Open Fujiry0 opened 4 years ago
jayakornv
commented
4 years ago This work use multiple 2D heatmaps, where each is associated with one future time instance. To make the heatmaps between different times coherent, they designed a network structure to capture the dependency. Still, this does not provide real probabilistic dependency.
Fujiry0
commented
4 years ago I can understand the way to get uncertainty, use Monte Carlo Dropout and get the variance of 5 trajectories, but I am not sure the way to visualize the pixel wise uncertainty. (2nd row)
jayakornv
commented
4 years ago I'm also not sure how they plot the confidence... it's very hard to see actually, so i can't make a good guess...
ryohachiuma
commented
4 years ago As far as I know, if the model predicts with mc dropout, the mean and variance can be calculated for each pixel in this case. Therefore, they just visualize the variance of output for each pixel. The final trajectory can be given from the averaged heatmap. It's like Bayesian Segnet. https://arxiv.org/pdf/1511.02680.pdf http://proceedings.mlr.press/v48/gal16.pdf
jayakornv
commented
4 years ago @kemangjaka I also thought they would plot a per-pixel variance, but it is pretty strange once I think about it. This is because first they sample 5 paths, where I think each path could be considered 0/1 on each pixel that it passes thru. If this is the case, then basically they consider each pixel as a binomial distribution with 5 trials, and the mean and variance obtained are statistics of pixel-wised binomial distribution. So, the uncertain associated is uncertainty of each pixel being occupied, but not the uncertainty of possible path locations.
ryohachiuma
commented
4 years ago @jayakornv I thought that the pixel of the predicted heatmap represents the possible future person's position (location) in a probabilistic manner (just ranged from 0 to 1), and by taking an argument max of heatmap at each timestep, the trajectory can be obtained.

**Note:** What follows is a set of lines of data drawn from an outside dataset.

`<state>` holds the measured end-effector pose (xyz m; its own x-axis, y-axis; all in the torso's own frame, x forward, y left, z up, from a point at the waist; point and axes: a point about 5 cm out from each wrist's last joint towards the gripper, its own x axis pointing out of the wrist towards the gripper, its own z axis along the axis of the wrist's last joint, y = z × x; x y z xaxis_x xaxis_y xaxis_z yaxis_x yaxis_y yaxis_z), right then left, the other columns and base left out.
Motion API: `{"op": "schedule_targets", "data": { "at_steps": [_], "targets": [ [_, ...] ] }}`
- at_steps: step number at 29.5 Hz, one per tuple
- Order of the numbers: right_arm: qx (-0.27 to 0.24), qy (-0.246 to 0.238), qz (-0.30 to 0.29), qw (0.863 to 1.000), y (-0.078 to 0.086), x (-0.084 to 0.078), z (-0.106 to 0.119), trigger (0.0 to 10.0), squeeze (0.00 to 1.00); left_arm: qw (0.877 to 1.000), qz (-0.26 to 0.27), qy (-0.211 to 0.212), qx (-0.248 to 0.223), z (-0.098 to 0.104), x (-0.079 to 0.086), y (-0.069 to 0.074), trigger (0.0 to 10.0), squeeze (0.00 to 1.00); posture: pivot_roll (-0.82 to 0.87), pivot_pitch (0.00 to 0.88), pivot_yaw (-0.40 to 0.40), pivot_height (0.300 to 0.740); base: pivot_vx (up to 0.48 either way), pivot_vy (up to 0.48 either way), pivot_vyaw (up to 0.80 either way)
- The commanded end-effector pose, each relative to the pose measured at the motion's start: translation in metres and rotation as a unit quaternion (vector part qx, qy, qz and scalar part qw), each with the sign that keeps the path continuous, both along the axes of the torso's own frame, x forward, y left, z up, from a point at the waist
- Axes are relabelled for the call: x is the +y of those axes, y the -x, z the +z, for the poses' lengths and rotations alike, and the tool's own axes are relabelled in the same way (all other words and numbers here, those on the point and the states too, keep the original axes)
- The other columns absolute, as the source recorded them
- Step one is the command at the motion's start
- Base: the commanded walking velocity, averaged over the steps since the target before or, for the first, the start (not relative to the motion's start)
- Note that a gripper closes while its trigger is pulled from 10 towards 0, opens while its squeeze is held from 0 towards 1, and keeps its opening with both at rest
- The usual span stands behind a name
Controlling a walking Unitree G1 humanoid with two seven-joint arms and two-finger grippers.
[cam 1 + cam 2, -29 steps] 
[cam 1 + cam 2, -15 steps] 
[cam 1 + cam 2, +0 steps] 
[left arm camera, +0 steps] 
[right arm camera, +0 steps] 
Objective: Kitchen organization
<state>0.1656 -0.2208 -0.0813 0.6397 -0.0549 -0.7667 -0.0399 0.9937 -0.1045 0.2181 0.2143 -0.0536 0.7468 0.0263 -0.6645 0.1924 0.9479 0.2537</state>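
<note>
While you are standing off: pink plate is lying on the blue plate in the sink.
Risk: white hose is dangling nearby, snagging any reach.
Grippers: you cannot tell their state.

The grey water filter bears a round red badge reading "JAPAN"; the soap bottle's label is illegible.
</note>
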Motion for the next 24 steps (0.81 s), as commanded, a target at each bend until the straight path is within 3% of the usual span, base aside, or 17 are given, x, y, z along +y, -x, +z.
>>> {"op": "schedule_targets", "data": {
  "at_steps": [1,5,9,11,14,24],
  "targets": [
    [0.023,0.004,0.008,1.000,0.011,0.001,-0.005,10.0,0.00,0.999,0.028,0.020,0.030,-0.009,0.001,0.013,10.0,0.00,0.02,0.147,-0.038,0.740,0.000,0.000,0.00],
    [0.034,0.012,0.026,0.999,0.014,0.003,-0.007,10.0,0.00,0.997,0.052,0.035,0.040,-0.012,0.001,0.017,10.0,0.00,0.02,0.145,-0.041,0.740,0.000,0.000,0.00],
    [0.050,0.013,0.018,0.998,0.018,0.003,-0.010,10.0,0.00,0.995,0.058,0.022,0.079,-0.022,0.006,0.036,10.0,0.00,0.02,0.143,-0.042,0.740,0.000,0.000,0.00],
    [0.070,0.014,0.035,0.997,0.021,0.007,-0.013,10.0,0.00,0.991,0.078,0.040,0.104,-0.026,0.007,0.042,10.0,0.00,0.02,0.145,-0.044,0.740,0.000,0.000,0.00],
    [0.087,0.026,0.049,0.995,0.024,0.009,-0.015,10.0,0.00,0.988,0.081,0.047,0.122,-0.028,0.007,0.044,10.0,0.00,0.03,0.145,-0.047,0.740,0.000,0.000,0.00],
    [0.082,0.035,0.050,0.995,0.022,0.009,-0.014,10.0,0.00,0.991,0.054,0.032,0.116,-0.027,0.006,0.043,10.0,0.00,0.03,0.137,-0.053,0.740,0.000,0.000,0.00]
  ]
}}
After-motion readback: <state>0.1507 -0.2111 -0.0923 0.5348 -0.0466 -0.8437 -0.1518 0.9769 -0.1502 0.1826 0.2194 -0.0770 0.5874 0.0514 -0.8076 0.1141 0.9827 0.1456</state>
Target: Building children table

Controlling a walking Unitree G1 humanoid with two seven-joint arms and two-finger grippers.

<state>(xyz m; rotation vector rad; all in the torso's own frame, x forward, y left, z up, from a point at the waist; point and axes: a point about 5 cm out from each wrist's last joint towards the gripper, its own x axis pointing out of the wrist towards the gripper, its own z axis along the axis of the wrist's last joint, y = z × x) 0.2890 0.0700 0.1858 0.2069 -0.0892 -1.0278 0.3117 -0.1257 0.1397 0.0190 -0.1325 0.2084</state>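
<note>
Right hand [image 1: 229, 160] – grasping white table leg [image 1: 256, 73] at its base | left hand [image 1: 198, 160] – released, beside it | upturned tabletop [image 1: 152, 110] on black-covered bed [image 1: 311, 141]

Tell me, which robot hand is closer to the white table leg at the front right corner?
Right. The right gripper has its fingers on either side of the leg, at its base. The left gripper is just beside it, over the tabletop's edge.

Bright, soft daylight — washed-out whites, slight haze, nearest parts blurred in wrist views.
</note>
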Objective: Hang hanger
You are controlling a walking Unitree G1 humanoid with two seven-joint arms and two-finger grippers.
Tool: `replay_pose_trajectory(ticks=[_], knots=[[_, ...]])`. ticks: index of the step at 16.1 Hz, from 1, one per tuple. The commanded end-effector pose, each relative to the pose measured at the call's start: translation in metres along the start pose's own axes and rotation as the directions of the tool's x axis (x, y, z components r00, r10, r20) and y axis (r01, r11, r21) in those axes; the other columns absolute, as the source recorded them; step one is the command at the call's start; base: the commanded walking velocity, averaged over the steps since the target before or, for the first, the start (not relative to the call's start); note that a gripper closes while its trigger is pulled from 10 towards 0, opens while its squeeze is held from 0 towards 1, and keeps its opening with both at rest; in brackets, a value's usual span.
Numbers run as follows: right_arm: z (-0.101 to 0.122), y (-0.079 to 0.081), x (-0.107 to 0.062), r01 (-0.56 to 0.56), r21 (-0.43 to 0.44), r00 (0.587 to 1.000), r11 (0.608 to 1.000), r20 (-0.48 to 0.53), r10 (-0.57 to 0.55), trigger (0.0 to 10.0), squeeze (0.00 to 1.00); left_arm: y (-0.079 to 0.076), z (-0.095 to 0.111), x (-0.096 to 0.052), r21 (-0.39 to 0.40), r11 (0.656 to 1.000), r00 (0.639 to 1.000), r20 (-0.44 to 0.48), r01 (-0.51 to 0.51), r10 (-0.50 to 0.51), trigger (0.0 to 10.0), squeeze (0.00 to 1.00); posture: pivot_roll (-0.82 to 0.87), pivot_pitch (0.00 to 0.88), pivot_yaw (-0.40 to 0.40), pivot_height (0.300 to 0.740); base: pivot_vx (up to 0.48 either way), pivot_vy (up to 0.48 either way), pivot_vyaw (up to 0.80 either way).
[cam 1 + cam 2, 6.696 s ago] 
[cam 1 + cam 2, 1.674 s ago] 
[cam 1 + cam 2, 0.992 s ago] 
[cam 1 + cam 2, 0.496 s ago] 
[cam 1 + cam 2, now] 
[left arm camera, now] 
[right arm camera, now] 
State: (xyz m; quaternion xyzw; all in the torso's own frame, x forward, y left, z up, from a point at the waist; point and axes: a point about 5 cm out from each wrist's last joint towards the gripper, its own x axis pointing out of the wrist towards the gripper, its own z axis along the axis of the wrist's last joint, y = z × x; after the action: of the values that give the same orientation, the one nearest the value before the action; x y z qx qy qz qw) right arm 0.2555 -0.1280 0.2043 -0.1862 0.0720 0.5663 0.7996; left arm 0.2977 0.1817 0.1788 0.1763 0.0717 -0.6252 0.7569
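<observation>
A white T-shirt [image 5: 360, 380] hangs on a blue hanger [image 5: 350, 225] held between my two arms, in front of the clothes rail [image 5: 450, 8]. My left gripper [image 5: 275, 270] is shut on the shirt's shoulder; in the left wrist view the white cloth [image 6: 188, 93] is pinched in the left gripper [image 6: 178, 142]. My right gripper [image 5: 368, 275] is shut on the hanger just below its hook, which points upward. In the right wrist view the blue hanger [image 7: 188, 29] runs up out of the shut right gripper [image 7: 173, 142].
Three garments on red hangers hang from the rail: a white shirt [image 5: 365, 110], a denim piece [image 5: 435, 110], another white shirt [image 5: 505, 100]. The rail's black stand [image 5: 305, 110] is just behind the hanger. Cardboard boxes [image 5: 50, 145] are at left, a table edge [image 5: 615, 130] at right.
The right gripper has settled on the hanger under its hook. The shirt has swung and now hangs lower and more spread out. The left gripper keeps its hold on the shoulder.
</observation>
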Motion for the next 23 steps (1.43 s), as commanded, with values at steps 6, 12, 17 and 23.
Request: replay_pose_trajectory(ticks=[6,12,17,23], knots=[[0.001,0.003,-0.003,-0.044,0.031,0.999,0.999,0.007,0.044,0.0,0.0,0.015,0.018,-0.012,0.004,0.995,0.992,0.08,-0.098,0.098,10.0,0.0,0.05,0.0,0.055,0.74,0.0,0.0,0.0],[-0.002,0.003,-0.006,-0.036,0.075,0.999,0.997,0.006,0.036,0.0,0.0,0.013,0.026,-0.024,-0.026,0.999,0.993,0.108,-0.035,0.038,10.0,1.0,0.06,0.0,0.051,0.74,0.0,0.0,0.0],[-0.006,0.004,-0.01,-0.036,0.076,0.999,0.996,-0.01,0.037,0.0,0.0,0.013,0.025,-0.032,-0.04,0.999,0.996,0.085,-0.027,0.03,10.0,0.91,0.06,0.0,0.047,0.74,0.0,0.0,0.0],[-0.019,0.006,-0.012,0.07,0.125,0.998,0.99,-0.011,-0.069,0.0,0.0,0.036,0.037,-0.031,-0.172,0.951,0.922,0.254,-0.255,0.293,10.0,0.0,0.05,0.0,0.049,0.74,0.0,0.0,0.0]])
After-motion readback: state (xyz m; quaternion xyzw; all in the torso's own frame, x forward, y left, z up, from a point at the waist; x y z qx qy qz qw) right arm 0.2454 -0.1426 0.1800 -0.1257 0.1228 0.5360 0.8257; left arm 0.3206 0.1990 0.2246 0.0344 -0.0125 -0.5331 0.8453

And by using MC dropout five times, the five heatmaps can be predicted for each timestep (H^1~H^5). At the timestep t, we can compute the mean and variance of heatmaps.
mij = sum{c=1,.,,5}(H^c_ij) varij = var{c=1.,,,5}(H^c_ij) where ij denotes the pixel index.
And the the future position p^t can be computed by p^t = argmax_{ij}(m)..
So, I thought the uncertainty is the uncertainty against the person positions.
sorry, maybe I didn't understand fully.
jayakornv
commented
4 years ago I think I understand the same way as you... I think they actually plot the uncertainty using the way you mentioned. The problem is with only 5 paths, it's unlikely that there will be single max in heatmap for the predicted position (say for the position at T_max in the future). I believe they find the mean path by simply finding the mean of the position
p^t = \mean (p_1^t, p_2^t, ..., p_5^t).
Of course, the paper summarize all this procedure in a single, vague sentence We compute the variance ofL= 5samples to measurethe uncertainty (second row) and their mean to output fu-ture trajectory (third row). So it is pretty hard to actually guess what they did.
Paper: http://openaccess.thecvf.com/content_ICCV_2019/papers/Choi_Looking_to_Relations_for_Future_Trajectory_Forecast_ICCV_2019_paper.pdf
Summary: Predict future trajectories of all objects (given past top-view image streams and past trajectories) as heatmaps, while taking into account interactions between objects.
Comment: The paper seems to focus more on explaining complicated architecture, so might need to concentrate to follow the description.
Details
Main architecture:
GRE: Gated Relation Encoder - encode input TPN: Trajectory Prediction Network - predict heatmaps of future location SRN: Spatial Refinement Network - make the heatmaps of each object more coherent thru time
Github: None